-- WHAT IS REQUIRED --
Below are entries; output exactly the lines from the one with "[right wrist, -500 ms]" to the one with "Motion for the", both included, and nothing else.
*** DATASET ***
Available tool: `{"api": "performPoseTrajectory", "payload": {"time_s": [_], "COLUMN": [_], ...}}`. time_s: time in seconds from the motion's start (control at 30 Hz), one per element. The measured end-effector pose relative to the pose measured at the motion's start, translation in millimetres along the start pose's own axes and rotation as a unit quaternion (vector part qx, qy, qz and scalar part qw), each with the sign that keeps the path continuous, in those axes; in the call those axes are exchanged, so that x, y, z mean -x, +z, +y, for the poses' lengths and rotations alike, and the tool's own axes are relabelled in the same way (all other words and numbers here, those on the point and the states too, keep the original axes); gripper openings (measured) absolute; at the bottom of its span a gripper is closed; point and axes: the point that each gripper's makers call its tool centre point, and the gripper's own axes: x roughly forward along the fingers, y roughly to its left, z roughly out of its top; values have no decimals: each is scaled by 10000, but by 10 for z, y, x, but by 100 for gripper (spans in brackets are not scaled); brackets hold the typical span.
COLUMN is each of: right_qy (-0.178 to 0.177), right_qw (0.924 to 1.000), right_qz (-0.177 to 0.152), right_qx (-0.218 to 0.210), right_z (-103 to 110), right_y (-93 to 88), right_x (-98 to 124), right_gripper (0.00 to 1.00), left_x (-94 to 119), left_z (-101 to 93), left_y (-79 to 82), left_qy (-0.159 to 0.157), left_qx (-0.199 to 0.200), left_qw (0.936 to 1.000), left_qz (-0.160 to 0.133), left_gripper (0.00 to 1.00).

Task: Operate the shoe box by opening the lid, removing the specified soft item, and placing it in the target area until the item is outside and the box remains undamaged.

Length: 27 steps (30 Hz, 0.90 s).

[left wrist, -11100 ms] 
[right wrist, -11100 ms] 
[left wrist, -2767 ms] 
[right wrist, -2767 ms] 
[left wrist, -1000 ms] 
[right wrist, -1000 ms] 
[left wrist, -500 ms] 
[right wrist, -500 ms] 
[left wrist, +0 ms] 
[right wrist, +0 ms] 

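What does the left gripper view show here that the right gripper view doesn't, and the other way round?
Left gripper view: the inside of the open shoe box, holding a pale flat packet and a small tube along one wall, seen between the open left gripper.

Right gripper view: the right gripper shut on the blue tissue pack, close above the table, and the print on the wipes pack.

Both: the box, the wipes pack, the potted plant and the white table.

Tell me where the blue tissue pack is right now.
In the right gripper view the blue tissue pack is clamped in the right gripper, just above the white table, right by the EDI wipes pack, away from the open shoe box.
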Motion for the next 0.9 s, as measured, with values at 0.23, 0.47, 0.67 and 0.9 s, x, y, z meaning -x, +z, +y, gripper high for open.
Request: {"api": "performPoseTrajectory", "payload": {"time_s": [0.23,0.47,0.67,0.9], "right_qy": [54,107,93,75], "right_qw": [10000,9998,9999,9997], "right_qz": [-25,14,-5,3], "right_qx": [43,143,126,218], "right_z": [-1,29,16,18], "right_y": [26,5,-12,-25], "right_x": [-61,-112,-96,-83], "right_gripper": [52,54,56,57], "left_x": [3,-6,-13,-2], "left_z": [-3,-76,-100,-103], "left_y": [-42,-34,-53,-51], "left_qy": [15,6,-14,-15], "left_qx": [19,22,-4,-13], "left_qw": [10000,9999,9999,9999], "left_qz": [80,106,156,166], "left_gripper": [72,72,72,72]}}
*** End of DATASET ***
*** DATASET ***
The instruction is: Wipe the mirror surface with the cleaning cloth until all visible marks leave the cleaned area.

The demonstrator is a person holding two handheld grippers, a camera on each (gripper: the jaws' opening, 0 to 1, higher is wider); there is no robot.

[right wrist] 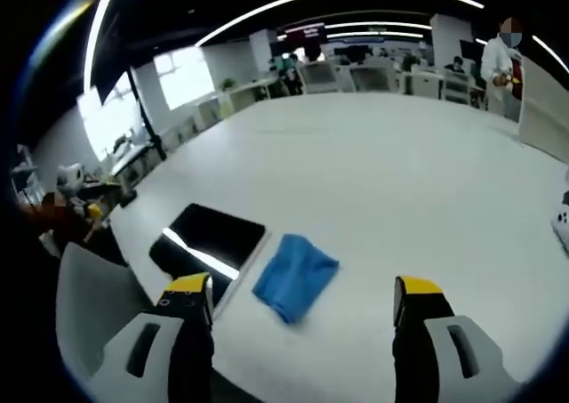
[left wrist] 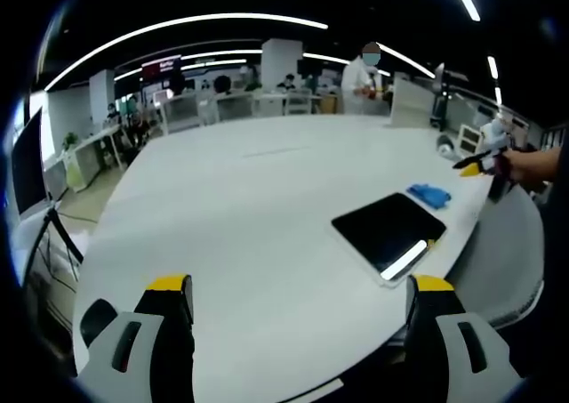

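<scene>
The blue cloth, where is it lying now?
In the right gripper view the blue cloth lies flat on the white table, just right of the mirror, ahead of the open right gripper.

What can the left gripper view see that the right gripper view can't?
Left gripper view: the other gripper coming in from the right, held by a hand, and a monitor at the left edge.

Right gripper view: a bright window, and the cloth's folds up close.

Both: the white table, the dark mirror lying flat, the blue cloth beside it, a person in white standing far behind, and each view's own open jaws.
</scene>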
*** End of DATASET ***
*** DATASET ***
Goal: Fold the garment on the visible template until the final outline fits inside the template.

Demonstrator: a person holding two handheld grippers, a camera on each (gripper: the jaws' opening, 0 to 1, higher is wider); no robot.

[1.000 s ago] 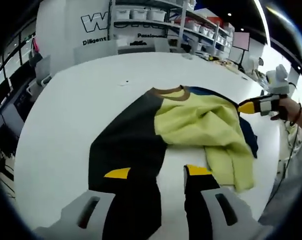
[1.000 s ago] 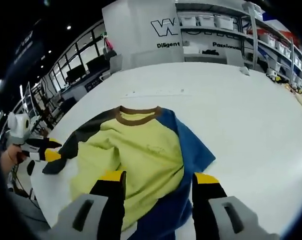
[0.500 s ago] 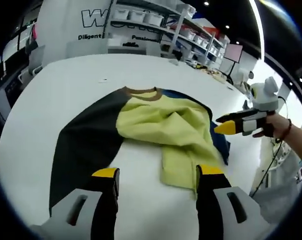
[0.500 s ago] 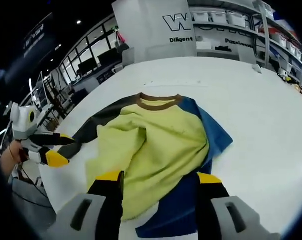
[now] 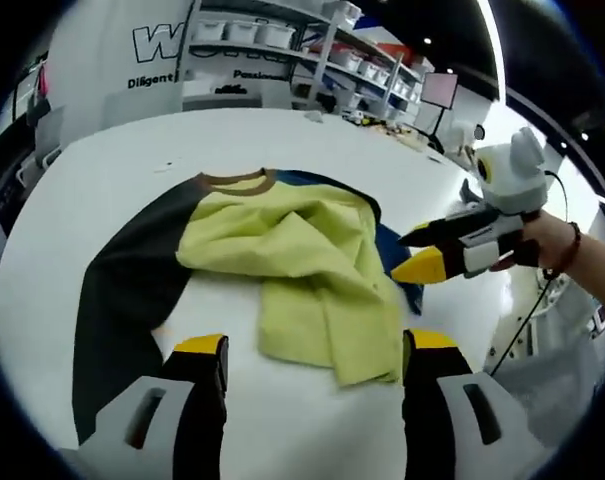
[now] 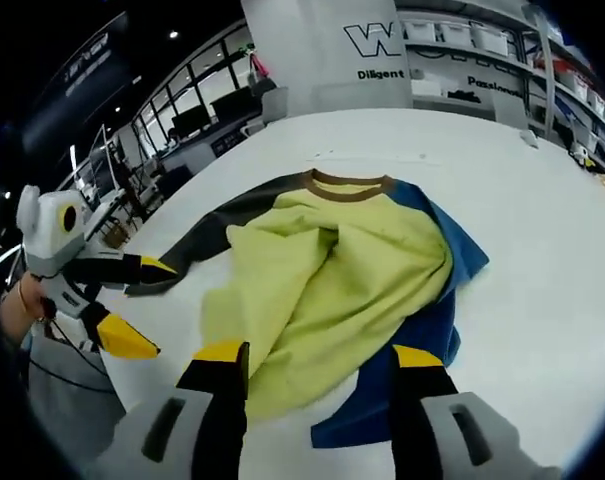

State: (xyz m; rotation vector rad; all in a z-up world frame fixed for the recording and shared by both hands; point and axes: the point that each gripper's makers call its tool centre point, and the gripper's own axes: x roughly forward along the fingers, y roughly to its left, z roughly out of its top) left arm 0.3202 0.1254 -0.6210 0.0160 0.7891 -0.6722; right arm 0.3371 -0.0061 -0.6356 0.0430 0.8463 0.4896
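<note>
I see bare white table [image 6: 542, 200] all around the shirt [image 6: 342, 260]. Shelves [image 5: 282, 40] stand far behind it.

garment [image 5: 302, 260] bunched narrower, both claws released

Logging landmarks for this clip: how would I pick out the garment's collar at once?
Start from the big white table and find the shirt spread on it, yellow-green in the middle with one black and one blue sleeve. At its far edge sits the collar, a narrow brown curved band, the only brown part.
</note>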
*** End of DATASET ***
-- EXERCISE OUTPUT --
[right wrist, -500 ms] 
[left wrist, +0 ms] 
[right wrist, +0 ms] 

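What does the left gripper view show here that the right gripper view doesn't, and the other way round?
Left gripper view: the inside of the open shoe box, holding a pale flat packet and a small tube along one wall, seen between the open left gripper.

Right gripper view: the right gripper shut on the blue tissue pack, close above the table, and the print on the wipes pack.

Both: the box, the wipes pack, the potted plant and the white table.

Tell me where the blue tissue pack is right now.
In the right gripper view the blue tissue pack is clamped in the right gripper, just above the white table, right by the EDI wipes pack, away from the open shoe box.
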Motion for the next 0.9 s, as measured, with values at 0.23, 0.47, 0.67 and 0.9 s, x, y, z meaning -x, +z, +y, gripper high for open.

Nothing else goes in the answer.